**EXERCISE PROMPT:**
With both ends included, repeat exactly the lines of the entries below from the one containing "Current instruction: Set" down to the one containing "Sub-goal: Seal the", and no others.

**EXERCISE DATA:**
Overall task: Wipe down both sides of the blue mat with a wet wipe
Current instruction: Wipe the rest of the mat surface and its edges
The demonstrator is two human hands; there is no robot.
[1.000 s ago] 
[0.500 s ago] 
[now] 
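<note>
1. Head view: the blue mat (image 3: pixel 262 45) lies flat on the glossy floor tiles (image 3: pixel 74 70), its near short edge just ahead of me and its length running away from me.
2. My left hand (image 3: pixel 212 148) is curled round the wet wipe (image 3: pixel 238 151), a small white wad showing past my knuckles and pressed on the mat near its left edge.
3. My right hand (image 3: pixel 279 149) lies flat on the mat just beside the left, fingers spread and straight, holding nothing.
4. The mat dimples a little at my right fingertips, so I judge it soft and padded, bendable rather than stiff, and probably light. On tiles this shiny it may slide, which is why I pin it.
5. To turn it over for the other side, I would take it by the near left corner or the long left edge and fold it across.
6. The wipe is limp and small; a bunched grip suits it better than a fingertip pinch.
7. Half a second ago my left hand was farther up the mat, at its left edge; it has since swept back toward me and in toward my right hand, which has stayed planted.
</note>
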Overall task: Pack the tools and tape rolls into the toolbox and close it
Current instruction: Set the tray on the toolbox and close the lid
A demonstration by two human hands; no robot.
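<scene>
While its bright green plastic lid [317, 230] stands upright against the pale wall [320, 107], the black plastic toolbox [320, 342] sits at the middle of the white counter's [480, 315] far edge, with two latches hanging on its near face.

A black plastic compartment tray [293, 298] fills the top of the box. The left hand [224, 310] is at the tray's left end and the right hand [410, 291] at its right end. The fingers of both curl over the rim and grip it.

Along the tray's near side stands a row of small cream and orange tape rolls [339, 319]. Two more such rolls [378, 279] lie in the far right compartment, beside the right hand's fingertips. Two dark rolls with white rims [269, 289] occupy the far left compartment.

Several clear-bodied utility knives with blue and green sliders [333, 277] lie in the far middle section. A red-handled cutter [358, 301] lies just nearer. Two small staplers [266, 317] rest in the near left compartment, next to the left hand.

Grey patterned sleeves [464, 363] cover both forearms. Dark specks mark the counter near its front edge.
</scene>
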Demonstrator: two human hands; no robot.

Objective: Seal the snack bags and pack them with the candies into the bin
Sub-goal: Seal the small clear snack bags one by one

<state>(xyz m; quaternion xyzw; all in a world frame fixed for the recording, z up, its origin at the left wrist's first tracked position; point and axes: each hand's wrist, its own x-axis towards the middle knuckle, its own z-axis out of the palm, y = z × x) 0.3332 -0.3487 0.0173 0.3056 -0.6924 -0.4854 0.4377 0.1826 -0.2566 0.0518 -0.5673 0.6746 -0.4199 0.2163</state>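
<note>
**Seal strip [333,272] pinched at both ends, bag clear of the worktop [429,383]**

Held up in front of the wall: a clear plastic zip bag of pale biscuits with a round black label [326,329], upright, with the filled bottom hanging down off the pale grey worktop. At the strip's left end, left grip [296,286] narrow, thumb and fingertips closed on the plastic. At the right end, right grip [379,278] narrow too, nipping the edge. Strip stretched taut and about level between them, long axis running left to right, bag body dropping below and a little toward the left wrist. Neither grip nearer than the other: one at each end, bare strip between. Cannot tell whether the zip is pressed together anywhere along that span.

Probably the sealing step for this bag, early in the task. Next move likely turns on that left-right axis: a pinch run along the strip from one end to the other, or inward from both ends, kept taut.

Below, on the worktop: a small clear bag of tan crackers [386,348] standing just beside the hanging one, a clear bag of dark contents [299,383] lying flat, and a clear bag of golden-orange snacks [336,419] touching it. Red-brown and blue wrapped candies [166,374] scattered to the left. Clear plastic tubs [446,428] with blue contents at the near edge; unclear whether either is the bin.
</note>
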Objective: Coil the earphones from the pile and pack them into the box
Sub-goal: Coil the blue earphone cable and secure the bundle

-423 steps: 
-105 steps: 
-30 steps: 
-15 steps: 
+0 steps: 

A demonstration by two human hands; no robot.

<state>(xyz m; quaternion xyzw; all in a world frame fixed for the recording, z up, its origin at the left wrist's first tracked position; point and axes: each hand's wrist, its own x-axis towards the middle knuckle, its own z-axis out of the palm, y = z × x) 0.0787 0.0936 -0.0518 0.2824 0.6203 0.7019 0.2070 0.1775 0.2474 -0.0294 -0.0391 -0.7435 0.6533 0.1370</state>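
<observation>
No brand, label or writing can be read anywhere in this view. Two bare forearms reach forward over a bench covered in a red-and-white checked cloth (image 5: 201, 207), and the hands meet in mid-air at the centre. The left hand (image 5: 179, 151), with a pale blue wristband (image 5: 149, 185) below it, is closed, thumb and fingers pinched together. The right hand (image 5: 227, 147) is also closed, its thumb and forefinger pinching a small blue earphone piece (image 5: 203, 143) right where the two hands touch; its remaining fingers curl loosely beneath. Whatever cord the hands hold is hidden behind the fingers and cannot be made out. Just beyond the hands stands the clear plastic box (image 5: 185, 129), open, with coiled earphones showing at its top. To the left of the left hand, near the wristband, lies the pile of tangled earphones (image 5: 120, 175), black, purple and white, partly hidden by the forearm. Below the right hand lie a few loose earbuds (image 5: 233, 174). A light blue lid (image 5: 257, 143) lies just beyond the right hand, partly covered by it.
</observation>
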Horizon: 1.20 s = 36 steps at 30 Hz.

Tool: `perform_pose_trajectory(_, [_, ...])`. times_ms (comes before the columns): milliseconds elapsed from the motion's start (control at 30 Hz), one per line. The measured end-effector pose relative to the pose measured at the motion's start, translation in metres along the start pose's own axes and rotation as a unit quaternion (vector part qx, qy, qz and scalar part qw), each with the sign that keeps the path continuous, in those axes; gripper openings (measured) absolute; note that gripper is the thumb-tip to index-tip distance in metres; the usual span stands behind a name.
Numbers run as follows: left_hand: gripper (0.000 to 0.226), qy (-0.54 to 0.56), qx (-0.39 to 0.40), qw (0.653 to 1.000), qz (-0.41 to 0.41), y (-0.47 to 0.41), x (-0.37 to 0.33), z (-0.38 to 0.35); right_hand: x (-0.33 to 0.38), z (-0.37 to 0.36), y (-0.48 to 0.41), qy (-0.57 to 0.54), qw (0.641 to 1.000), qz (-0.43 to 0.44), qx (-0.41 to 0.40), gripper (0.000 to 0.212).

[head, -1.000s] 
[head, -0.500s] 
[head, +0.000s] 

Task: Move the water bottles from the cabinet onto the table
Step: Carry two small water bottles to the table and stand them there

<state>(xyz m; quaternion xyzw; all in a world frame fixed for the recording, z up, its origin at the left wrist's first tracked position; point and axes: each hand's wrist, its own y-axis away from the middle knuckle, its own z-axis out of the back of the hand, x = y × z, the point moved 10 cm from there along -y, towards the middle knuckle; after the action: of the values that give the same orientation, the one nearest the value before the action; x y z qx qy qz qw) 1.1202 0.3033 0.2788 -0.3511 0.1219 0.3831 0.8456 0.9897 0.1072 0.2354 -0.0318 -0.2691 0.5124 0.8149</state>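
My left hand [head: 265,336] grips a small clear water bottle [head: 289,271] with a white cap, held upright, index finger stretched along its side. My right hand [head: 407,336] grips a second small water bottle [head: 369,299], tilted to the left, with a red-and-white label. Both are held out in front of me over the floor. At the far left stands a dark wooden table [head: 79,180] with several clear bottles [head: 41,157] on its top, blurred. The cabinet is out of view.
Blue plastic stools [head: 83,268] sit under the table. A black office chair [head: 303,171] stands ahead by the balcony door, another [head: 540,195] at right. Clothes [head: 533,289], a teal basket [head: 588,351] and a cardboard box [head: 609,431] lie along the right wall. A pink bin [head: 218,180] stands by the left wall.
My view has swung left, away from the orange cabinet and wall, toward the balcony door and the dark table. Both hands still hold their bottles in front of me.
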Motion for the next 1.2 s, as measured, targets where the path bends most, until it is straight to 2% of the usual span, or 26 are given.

**ANSWER FOR THIS EXERCISE:**
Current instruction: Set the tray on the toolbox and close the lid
A demonstration by two human hands; no robot.
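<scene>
While its bright green plastic lid [317, 230] stands upright against the pale wall [320, 107], the black plastic toolbox [320, 342] sits at the middle of the white counter's [480, 315] far edge, with two latches hanging on its near face.

A black plastic compartment tray [293, 298] fills the top of the box. The left hand [224, 310] is at the tray's left end and the right hand [410, 291] at its right end. The fingers of both curl over the rim and grip it.

Along the tray's near side stands a row of small cream and orange tape rolls [339, 319]. Two more such rolls [378, 279] lie in the far right compartment, beside the right hand's fingertips. Two dark rolls with white rims [269, 289] occupy the far left compartment.

Several clear-bodied utility knives with blue and green sliders [333, 277] lie in the far middle section. A red-handled cutter [358, 301] lies just nearer. Two small staplers [266, 317] rest in the near left compartment, next to the left hand.

Grey patterned sleeves [464, 363] cover both forearms. Dark specks mark the counter near its front edge.
</scene>
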Demonstrator: two human hands; no robot.

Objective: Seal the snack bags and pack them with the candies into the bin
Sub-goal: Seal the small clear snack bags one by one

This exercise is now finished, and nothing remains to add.